◆ **AVAILABLE DATA**
────

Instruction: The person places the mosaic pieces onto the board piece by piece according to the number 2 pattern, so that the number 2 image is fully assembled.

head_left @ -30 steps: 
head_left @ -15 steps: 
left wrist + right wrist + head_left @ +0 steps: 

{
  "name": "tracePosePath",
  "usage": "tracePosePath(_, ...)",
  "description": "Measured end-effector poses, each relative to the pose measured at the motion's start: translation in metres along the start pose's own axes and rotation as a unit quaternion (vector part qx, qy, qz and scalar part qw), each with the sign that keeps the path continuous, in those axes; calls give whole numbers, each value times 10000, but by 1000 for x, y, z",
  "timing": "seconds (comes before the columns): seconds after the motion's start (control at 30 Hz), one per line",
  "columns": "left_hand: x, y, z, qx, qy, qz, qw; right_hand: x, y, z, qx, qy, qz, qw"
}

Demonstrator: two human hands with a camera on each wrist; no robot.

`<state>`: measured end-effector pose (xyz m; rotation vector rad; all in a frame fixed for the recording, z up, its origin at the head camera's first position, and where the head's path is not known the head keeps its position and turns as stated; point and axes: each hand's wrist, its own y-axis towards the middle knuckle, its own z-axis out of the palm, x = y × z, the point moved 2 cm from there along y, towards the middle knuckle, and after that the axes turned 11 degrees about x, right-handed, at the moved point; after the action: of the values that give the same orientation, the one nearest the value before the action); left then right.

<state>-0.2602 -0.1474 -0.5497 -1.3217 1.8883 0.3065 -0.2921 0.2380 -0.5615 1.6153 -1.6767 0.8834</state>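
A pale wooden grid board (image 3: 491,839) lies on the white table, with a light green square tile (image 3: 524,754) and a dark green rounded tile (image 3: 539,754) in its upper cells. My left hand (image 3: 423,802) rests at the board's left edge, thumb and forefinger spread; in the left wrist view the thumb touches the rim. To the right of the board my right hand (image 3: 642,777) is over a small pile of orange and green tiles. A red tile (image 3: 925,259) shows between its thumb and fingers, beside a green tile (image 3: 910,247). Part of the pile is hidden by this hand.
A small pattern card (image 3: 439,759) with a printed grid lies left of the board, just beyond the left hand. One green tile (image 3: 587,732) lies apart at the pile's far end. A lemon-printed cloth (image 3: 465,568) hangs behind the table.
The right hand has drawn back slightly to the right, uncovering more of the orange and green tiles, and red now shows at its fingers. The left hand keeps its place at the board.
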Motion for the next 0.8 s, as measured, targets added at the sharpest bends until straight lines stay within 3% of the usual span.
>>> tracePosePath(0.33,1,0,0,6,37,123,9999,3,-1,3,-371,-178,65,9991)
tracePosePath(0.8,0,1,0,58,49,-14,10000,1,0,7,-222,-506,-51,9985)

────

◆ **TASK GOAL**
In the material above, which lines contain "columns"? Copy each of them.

◆ **RESPONSE BELOW**
  "timing": "seconds (comes before the columns): seconds after the motion's start (control at 30 Hz), one per line",
  "columns": "left_hand: x, y, z, qx, qy, qz, qw; right_hand: x, y, z, qx, qy, qz, qw"

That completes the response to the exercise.